Just three weeks before being named chancellor of the California State University system, in September 2020, Joseph I. Castro was quietly parting ways with a cabinet member who’d been found responsible for sexually harassing a subordinate. Castro, who was then president of California State University at Fresno, had been aware of multiple allegations of harassing and abusive behavior by his vice president for student affairs, Frank Lamas..

More than a dozen were reportedly lodged over six years. But it was only in 2020, when investigators found credible evidence that Lamas had inappropriately touched one of his employees and subjected her to months of harassing behavior, that Castro said he was able to take steps to permanently remove Lamas. None of the other employees who accused the administrator of staring at their breasts, making sexist remarks, berating them, and threatening retaliation if they talked had filed formal complaints. Without them, Castro said, his hands had been tied.

Lamas, whom Castro had personally recruited, wasn’t fired. Instead, he walked away with a $260,000 payout and retirement benefits, a clean record, and a promise of a glowing recommendation from his boss.

Now it’s Castro who’s in the hot seat as outrage builds over how he handled the multiple harassment complaints, as well as the payoff and parting with Lamas. Some faculty leaders, students, and state lawmakers have demanded an independent investigation, which the Board of Trustees is expected to call for when it meets next week.

Castro’s critics have said that by waiting so long to formally investigate someone who’d been the subject of so many complaints, Castro demonstrated that abusive behavior would be tolerated at CSU and victims wouldn’t be believed. And Title IX experts told The Chronicle the policies and procedures Castro insisted he was bound by might not be as restrictive as he argued, and if they are, perhaps they should be changed.

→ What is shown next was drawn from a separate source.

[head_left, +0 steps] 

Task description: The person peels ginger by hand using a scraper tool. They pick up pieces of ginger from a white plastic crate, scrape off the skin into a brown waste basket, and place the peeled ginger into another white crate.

“To end by giving him a large settlement and a favorable reference to work somewhere else sends a message to the victims of the harassment that they’re more interested in protecting him, especially given how long the harassing behavior had been going on,” said Shiwali Patel, senior counsel for the National Women’s Law Center.

By paying him to leave, without any public acknowledgement of wrongdoing, the university seemed more intent on avoiding a lawsuit than on protecting students and employees.

“It’s perfectly possible for schools to investigate allegations of harassment while treating everyone fairly,” Alexandra Brodsky, a civil-rights activist turned lawyer, wrote in an email to The Chronicle. She said protecting employees’ due-process rights is important but shouldn’t be an excuse for inaction. “Schools can initiate their own investigations, separate and apart from any instigated by a complainant,” when an employee poses a threat to the student body.

Calls for an Investigation

It’s the silence about the alleged abuse that bothers many critics. Castro hadn’t mentioned the settlement to the board when it was considering him for chancellor of the 23-campus system. It might never have come to light if it weren’t for an investigation by USA Today that dropped like a bombshell on the nation’s largest four-year university system on February 3.

That same day, Castro issued a public apology for anyone affected by Lamas’s actions and explained why sending him packing with a generous retirement package and a stipulation that he’d never again work at California State was the only way to ensure he wouldn’t come back.

Efforts to reach Lamas were unsuccessful, but, in a prepared statement to a local TV station, he said the case against him was based on “malicious and untrue allegations.” He said he’d thought about leaving after his first two years at Fresno State (the complaints started shortly after he began there, in 2014), but “I was convinced to stay by my supervisor, President Castro. We hoped the things said about my personal character would end.”

The California State system didn’t make Castro available for an interview. But Castro has defended his actions, starting with a public statement issued February 3, the day the USA Today report was published.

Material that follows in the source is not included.